Bentrokan yang pecah di Pemalang antara massa Rizieq Shihab (“FPI”) dan aliansi PWI LS lalu adalah potret nyata dari kerapuhan tatanan sosial kita. Benturan horizontal itu juga memvalidasi penyakit kita di tengah masyarakat yaitu “kerukunan simbolik” atau passive harmony.
Mari kita amati. Dua kubu sejatinya sama-sama mengusung niat yang tampak mulia. Satu pihak ingin menyelenggarakan dakwah, pihak lain merasa terpanggil untuk “menjaga kondusivitas” dan nilai Pancasila.
Namun, kedua niat ini bertemu di jalanan dalam bentuk lemparan batu dan amarah. Konflik ini menelanjangi sebuah fakta bahwa kerukunan di antara kita sering kali bukanlah buah dari kesadaran dan inisiatif sendiri (rukun), melainkan sebuah kondisi yang dipaksakan dari atas (dirukunkan).
Inilah inti dari argumen tentang “kerukunan simbolik”. Perdamaian baru terasa mendesak untuk diciptakan ketika konflik sudah di depan mata atau bahkan sudah meletus. Lembaga-lembaga seperti pemerintah daerah, Forkopimda, dan aparat keamanan segera turun tangan, melakukan mediasi, dan memaksa kedua pihak untuk berdamai.
Persis seperti yang terjadi di Pemalang, di mana aparat berupaya keras memisahkan kedua massa dan kemudian mengupayakan pendinginan situasi. Namun, perdamaian yang lahir dari intervensi reaktif ini sangat rapuh.
Ia tidak menyentuh akar masalah dan hanya menunda potensi ledakan berikutnya. Ketergantungan pada kecepatan respons aparat menunjukkan betapa absennya perdamaian organik dari akar rumput.
Dengan kondisi demikian, sulit rasanya membayangkan perdamaian yang tulus. Hulu dari konflik semacam ini, sebagaimana argumen yang ada, adalah intoleransi. Dalam kasus Pemalang, intoleransi ini mengenakan dua jubah yang berbeda. Di satu sisi, ada intoleransi terhadap kelompok yang dianggap mengancam harmoni lokal dan ulama “lokal”. Di sisi lain, ada sikap eksklusif yang merasa haknya untuk berekspresi dihalangi secara tidak adil.
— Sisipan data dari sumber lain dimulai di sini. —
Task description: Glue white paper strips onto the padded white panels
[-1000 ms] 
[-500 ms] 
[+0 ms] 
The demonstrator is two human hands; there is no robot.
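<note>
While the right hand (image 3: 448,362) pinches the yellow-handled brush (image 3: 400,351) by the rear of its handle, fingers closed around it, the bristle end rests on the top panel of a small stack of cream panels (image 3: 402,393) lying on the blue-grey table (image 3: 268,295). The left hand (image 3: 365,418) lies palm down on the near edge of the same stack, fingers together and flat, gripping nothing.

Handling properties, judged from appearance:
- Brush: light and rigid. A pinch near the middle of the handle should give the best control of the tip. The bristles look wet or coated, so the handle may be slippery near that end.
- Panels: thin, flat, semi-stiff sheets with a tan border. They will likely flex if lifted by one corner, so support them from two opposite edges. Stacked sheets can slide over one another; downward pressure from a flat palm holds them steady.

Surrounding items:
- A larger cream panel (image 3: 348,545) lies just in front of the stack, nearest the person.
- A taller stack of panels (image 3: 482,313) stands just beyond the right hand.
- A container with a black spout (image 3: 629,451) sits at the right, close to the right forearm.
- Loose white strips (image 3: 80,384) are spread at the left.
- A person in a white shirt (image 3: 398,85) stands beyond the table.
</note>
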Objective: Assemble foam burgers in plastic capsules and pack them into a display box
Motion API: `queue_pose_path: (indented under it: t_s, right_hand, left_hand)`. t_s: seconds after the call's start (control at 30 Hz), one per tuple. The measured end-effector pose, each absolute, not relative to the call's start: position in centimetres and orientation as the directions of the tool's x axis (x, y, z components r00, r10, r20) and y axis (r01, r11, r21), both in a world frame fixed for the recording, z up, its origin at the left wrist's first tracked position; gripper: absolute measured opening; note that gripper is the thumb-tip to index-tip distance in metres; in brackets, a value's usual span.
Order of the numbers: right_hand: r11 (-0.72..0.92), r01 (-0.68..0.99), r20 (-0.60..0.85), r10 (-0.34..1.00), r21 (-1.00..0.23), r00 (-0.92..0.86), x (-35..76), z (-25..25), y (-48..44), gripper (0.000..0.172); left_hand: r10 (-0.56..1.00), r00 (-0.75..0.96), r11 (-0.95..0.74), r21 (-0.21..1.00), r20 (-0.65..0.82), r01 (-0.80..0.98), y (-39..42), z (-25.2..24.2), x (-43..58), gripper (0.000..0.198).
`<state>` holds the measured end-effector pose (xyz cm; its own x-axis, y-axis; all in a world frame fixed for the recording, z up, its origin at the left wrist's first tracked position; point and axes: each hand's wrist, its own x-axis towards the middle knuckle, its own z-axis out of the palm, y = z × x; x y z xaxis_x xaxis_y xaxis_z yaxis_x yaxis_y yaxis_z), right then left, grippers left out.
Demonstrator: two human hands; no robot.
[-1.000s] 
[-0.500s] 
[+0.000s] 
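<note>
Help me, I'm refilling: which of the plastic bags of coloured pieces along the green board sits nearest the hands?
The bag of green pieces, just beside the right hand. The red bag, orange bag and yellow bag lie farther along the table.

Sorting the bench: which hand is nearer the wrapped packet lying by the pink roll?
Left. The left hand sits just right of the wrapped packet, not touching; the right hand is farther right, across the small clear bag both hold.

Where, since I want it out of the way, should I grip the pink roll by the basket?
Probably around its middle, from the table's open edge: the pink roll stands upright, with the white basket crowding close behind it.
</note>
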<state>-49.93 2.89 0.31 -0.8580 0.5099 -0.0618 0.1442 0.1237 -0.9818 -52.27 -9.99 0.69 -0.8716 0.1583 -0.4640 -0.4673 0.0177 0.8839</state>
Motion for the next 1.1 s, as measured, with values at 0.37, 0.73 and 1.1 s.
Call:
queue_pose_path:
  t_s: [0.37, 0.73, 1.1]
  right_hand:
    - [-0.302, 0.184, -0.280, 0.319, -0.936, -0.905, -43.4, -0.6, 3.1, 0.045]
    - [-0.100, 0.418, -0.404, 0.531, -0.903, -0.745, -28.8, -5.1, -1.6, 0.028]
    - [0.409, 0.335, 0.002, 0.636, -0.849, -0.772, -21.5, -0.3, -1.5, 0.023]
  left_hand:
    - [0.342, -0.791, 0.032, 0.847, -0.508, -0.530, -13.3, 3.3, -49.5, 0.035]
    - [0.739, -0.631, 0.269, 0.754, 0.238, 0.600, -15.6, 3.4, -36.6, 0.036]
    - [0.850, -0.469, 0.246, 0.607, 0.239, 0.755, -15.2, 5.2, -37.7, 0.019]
Kedua sikap ini, baik yang berpayung “menjaga Pancasila” maupun “membela agama”, sama-sama menampilkan praktik yang keras, eksklusif, dan cenderung otoriter dalam memandang kebenaran. Masing-masing merasa paling berhak mendefinisikan ketertiban dan mengambil tindakan untuk menegakkannya.
Sikap inilah yang pada akhirnya memicu normalisasi praktik kekerasan sebagai jalan penyelesaian masalah, sebuah ancaman nyata bagi stabilitas kita.
Situasi ini menjadi sangat kontra-produktif. Alih-alih memperkuat komitmen kebangsaan, tragedi kekerasan ini justru mengoyaknya dengan mengusung identitas kelompok sebagai tameng.
Semua pihak mungkin sepakat bahwa Pancasila dan agama sama-sama membawa misi perdamaian, tetapi tidak semua sadar bahwa praktik di lapangan harus dilandasi sikap toleran dan moderat. Tanpa keduanya, komunitas mana pun akan terjebak pada sikap eksklusif dan intoleran yang menjadi bibit kekerasan.
Para kelompok intoleran, dari spektrum mana pun, akan selalu mengeksploitasi ruang-ruang konflik seperti ini agar gagasan mereka tersampaikan secara efektif. Bentrokan di Pemalang menciptakan narasi ideal bagi mereka: narasi tentang “kami yang terzalimi” dan “mereka yang menyerang”. Narasi ini kemudian disebar, diperkuat, dan mengkristal menjadi penyakit kebencian yang mengakar di masyarakat.
Apa yang terjadi di Pemalang adalah perang ego yang diperjuangkan dengan otot. Pancasila dan Agama, yang seharusnya menjadi sumber nilai dan etika bersama, telah salahgunakan menjadi tameng identitas yang kaku.
Pancasila tidak lagi diposisikan sebagai dasar negara yang didialogkan, melainkan sebagai “alat pukul” untuk membungkam kelompok yang dianggap berbeda. Demikian pula, kegiatan agama diklaim sebagai ruang sakral yang absolut dan kebal dari kritik sosial.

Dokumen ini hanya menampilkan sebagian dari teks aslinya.